Navigation Links
Battlefield psychologists investigate stress in combat and after
Date:7/19/2010

Psychologists aren't usually called to the battlefield, but the 2008-09 Gaza War gave Tel Aviv University researchers a unique picture of how anxiety manifests during stressful situations.

In a new study in the American Journal of Psychiatry, Prof. Yair Bar Haim of TAU's Department of Psychology reports that people confronted with acute stress -- daily rocket attacks -- tend to dissociate from threats instead of becoming more vigilant. This research overturns accepted convention and may lead to better understanding of the mechanisms underlying acute stress reactions, he says.

Though conducted on the battlefields of the Middle East, Prof. Bar Haim's research has immediate repercussions for U.S. soldiers as well. "The American government is dealing with large numbers of soldiers coming home from Afghanistan and Iraq suffering from PTSD," he says. "Our study is important because it's the first to show the effects of war-related acute stress in real time." It also has significant implications for the understanding of other known PTSD triggers, such as rape or motor vehicle accidents.
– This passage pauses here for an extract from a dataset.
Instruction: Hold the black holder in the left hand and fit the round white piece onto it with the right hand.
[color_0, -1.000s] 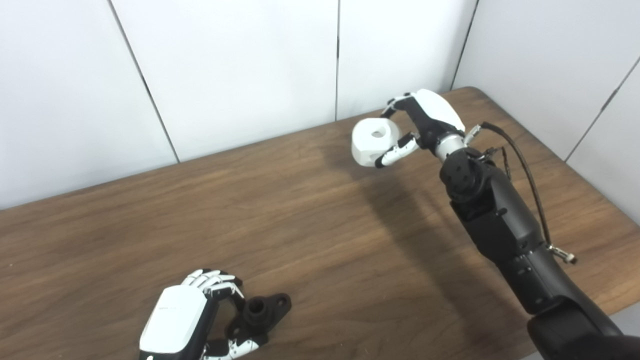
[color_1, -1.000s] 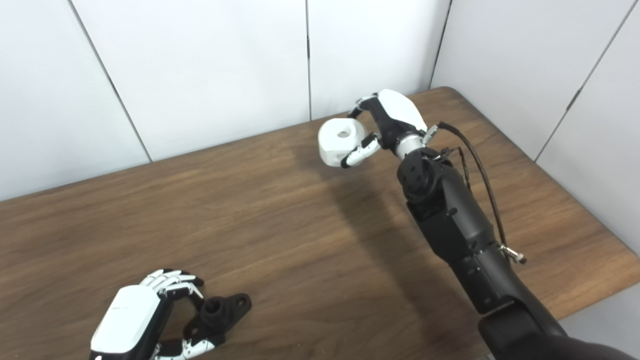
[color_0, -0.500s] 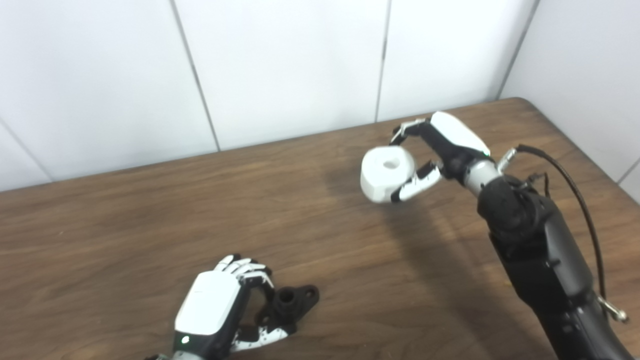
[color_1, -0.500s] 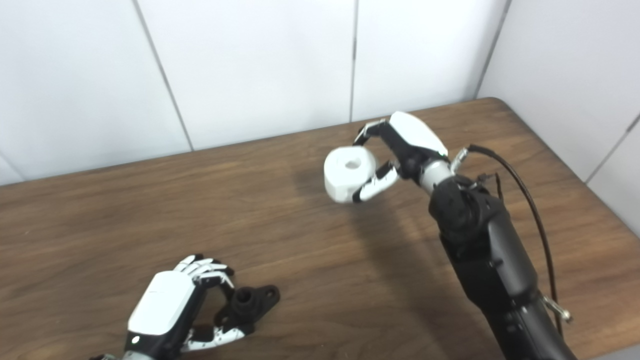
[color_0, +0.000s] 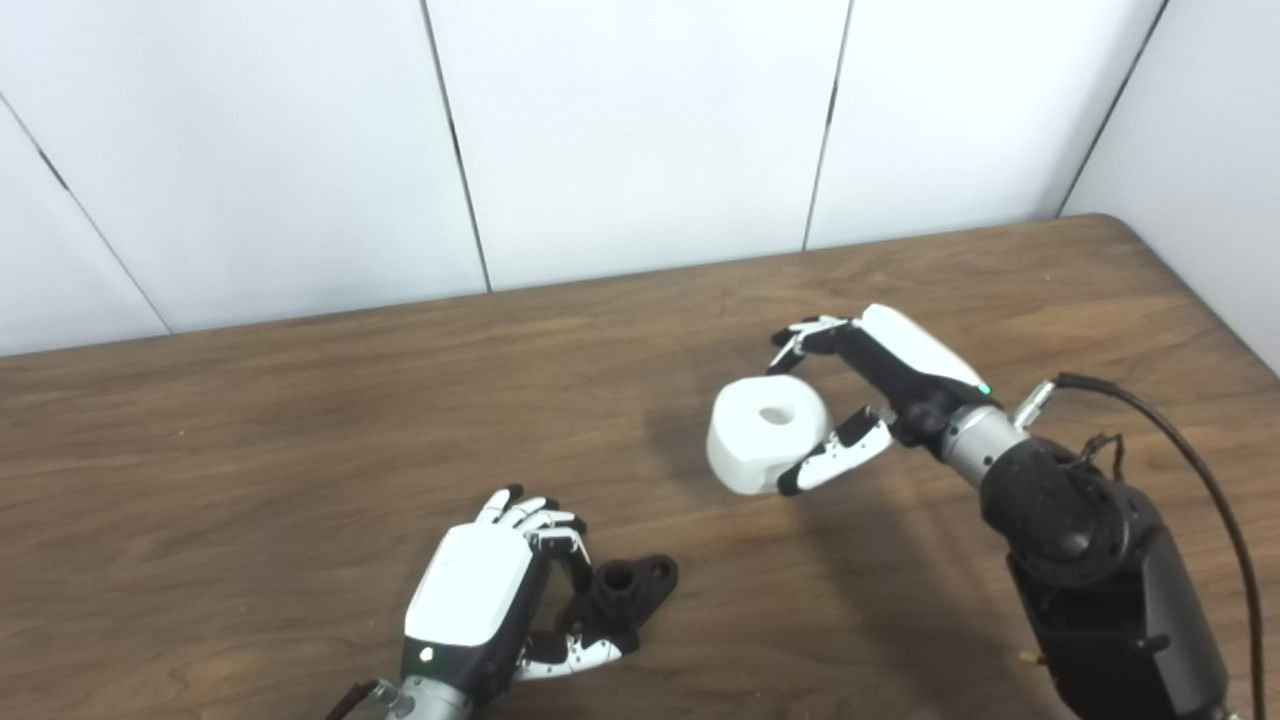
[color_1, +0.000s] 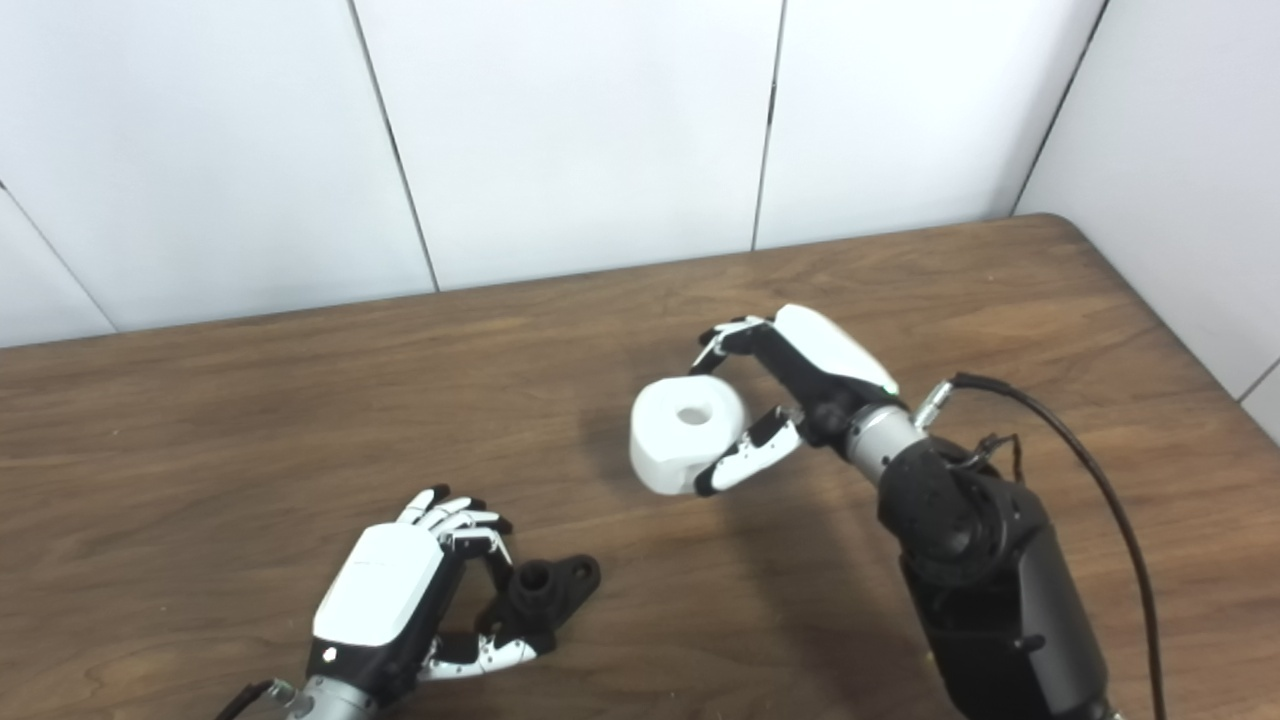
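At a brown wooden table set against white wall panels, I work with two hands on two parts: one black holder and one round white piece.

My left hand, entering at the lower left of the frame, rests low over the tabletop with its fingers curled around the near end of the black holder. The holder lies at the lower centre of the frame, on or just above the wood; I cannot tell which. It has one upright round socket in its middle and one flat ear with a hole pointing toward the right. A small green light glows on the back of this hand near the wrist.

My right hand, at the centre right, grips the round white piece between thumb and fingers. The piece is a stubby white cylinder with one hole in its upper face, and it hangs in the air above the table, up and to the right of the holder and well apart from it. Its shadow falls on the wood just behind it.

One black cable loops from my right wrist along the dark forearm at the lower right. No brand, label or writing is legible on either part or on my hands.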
A real-time picture of stress

Using fMRI and other imaging techniques, Prof. Bar Haim investigated neural mechanisms related to anxiety disorders and how people respond cognitively to stress. He also studied how people process threats when they are under severe stress. His previous studies, both at Tel Aviv University and through the U.S. National Institutes of Health, looked at neural, genetic and molecular factors related to threat processing in the brain, and these gave Prof. Bar Haim and his team a context to infer what happens in the brain when behavioral data on acute stress situations is collected.

In the most recent study, he looked at Israelis close to the firing zone, near the border with Gaza, where they had been living with the daily stress of rocket threats for eight years. The threat became more severe during the war. While his test subjects completed various computer tasks to test behavior, Dr. Bar Haim monitored processes at the deeper, unseen levels of the brain.

He found that subjects under acute stress developed symptoms of post-trauma and most often manifested a dissociative state rather than one of hypervigilance. Most important for clinical applications, the researchers found that the symptoms produce a measurable effect a neuromarker -- that may be used to predict who are the individuals most at risk for developing chronic PTSD following a traumatic event.

Less vigilant to personal threats

Prof. Bar Haim says this is the first study in the scientific literature to describe real-time effects of war-related stress on its victims. In the previous literature, scientists assumed that people under stress would become more vigilant to threats, rather than disengaging. "This calls for some revision of the foundations of the stress-PTSD model," he says.

Prof. Bar Haim is now conducting a study involving Israeli soldiers that investigates the potential use of computer-based tasks to modify and retrain the attention system of the afflicted patient. Called "Attention Bias Modification Treatment," the approach has been successfully applied in several clinical trials both in the U.S. and in Israel. Soon it will be tested in IDF veterans with PTSD.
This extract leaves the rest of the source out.